## DIRECTIONS:
What you should give back is a precise copy of the lines below from the one containing "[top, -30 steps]" through the one containing "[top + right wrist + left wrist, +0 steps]", with no pictures.

## MATERIAL PROVIDED:
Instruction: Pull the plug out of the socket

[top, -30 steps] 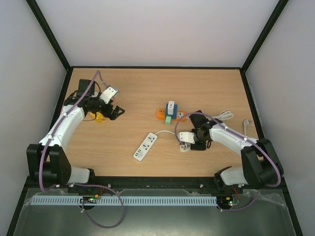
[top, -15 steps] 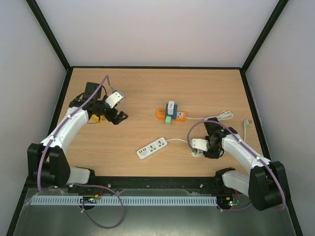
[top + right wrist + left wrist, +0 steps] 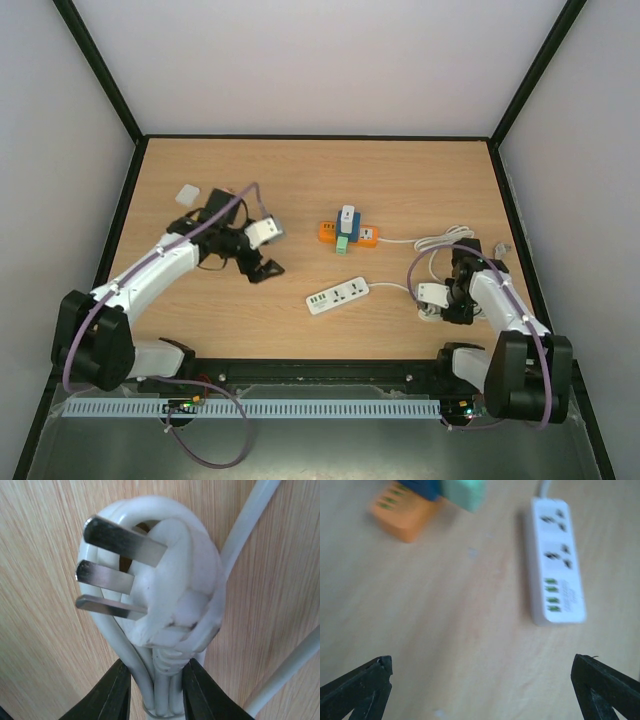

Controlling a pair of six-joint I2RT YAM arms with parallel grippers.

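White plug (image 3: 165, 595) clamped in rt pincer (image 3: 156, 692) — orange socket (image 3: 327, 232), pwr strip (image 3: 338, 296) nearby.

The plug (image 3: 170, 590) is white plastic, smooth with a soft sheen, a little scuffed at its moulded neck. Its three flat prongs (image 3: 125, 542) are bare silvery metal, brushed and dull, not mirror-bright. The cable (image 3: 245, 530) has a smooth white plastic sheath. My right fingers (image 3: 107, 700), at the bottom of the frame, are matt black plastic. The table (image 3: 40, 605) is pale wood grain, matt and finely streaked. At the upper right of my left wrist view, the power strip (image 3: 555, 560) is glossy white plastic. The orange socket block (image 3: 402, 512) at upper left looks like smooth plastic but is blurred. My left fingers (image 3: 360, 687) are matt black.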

## WRITTEN REPLY:
[top, -30 steps] 
[top, -15 steps] 
[top + right wrist + left wrist, +0 steps] 

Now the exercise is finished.